Content starts
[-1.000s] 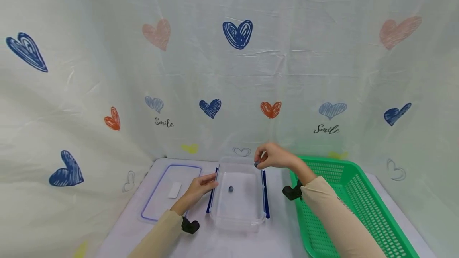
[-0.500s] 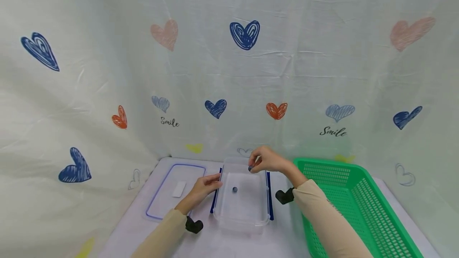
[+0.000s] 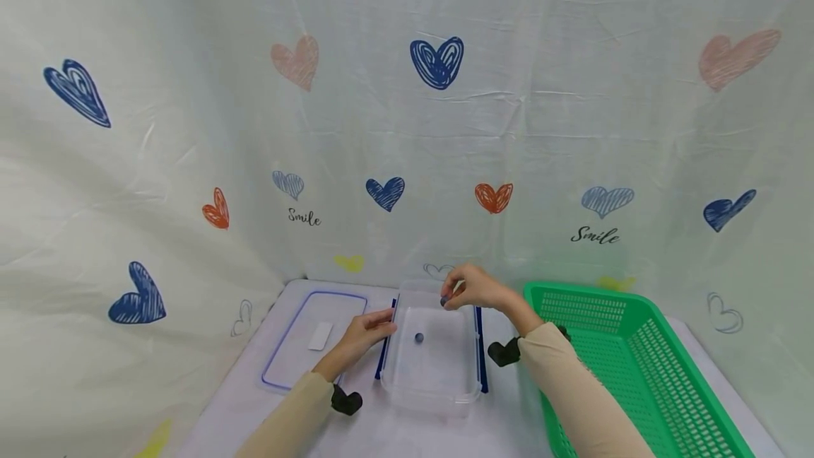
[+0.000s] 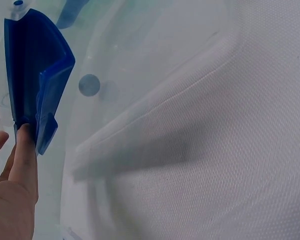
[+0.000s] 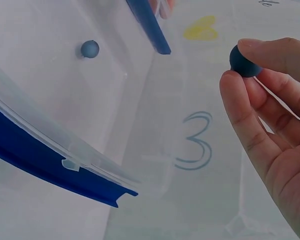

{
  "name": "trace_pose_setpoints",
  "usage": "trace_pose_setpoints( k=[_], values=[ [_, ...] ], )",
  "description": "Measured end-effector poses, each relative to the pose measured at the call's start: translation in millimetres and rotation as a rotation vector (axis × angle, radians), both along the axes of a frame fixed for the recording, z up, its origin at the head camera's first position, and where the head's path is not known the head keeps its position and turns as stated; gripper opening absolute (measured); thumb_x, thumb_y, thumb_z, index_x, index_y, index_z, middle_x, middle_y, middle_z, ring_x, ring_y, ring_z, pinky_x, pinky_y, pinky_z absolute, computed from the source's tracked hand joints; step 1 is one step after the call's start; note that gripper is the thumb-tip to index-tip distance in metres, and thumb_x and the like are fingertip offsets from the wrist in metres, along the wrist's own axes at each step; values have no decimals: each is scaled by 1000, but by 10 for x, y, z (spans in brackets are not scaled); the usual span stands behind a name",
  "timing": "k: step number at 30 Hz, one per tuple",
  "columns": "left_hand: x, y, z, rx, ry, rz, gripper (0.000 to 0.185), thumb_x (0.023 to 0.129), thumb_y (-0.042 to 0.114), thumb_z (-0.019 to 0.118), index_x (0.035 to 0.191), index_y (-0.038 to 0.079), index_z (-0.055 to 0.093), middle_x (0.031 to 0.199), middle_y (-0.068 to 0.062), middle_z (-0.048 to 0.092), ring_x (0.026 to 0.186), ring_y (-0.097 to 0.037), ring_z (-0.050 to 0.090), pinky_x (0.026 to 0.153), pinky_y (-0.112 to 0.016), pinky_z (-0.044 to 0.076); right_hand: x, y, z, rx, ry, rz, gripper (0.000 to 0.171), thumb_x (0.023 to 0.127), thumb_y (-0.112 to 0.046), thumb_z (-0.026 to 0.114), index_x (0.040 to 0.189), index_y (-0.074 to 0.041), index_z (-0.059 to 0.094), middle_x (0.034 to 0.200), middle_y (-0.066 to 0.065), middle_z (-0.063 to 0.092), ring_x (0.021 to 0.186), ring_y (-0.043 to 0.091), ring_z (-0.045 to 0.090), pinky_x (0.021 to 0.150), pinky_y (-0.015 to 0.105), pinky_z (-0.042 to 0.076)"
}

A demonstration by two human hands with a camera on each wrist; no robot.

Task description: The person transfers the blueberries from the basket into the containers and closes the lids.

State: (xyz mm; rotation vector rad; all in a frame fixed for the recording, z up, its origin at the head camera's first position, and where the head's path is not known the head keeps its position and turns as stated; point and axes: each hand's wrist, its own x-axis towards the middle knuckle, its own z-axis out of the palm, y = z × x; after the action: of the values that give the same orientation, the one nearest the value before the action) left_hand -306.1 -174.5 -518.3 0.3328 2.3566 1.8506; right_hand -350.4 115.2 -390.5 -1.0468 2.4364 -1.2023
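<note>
A person's right hand [image 3: 473, 288] is pinching a small dark blue ball [image 5: 244, 61] between thumb and fingertips, holding it in the air over the far end of a clear plastic container [image 3: 432, 387] with blue side latches. A second small blue ball [image 3: 419, 337] is lying on the container's floor, well apart from the held one. The left hand [image 3: 362, 336] is resting against the container's left blue latch [image 4: 37, 75], one finger pressing on its lower edge and the others lying straight. The container's blue-rimmed lid [image 3: 286, 373] is lying flat just to the left on the white table. A green basket [image 3: 642, 366] is sitting to the right.
</note>
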Motion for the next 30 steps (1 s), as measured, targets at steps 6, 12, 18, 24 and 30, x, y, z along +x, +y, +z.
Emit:
trace_pose_setpoints(
  k=[6,12,18,24,30],
  values=[
    [10,4,3,-3,1,6,58,97,29,68,143,-1,51,142,-22,53,129,-37,52,105,-46,46,-16,-4,-33,-11,-14,-1,12,82,4,78,91,5,70,90,11,69,80,22,69,74,31,60],
    [17,6,19,4,0,6,60,96,31,69,143,-1,51,142,-21,53,129,-36,52,104,-46,46,-9,-19,-61,-18,-32,-12,13,82,4,78,92,6,70,91,12,69,80,22,68,74,31,60],
    [8,2,7,7,4,4,61,96,32,69,143,-1,50,141,-22,54,129,-36,53,104,-45,47,-17,-22,-117,-19,-56,-20,13,83,4,77,93,6,70,91,11,68,79,22,68,73,32,60],
    [5,3,-8,1,5,10,60,96,32,69,143,-2,51,140,-22,54,128,-36,53,104,-45,47,-58,-17,-179,-47,-69,-2,11,82,5,77,90,4,70,89,13,68,79,26,69,71,32,60],
    [-11,3,-10,-2,10,9,57,97,28,68,143,-2,51,141,-22,54,129,-36,52,104,-44,47,-62,-17,-196,-42,-67,-17,11,83,3,77,91,3,70,89,12,68,79,24,69,74,37,61]
  ],
)
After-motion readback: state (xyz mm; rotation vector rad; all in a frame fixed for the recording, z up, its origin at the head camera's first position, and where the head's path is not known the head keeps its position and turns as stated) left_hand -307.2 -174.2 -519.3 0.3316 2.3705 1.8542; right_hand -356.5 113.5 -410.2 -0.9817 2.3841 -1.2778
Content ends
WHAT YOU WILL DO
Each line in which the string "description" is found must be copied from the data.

EXERCISE RESULT
  "description": "Measured end-effector poses, each relative to the pose measured at the call's start: translation in millimetres and rotation as a rotation vector (axis × angle, radians), both along the axes of a frame fixed for the recording, z up, its origin at the head camera's first position, and where the head's path is not known the head keeps its position and turns as stated; gripper opening absolute (measured); thumb_x, thumb_y, thumb_z, index_x, index_y, index_z, middle_x, middle_y, middle_z, ring_x, ring_y, ring_z, pinky_x, pinky_y, pinky_z absolute, computed from the source's tracked hand joints; step 1 is one step after the call's start; note that gripper is the thumb-tip to index-tip distance in metres, and thumb_x and the like are fingertip offsets from the wrist in metres, along the wrist's own axes at each step; values have no decimals: each is scaled by 1000, but by 10 for x, y, z (spans in brackets are not scaled); the usual span stands behind a name",
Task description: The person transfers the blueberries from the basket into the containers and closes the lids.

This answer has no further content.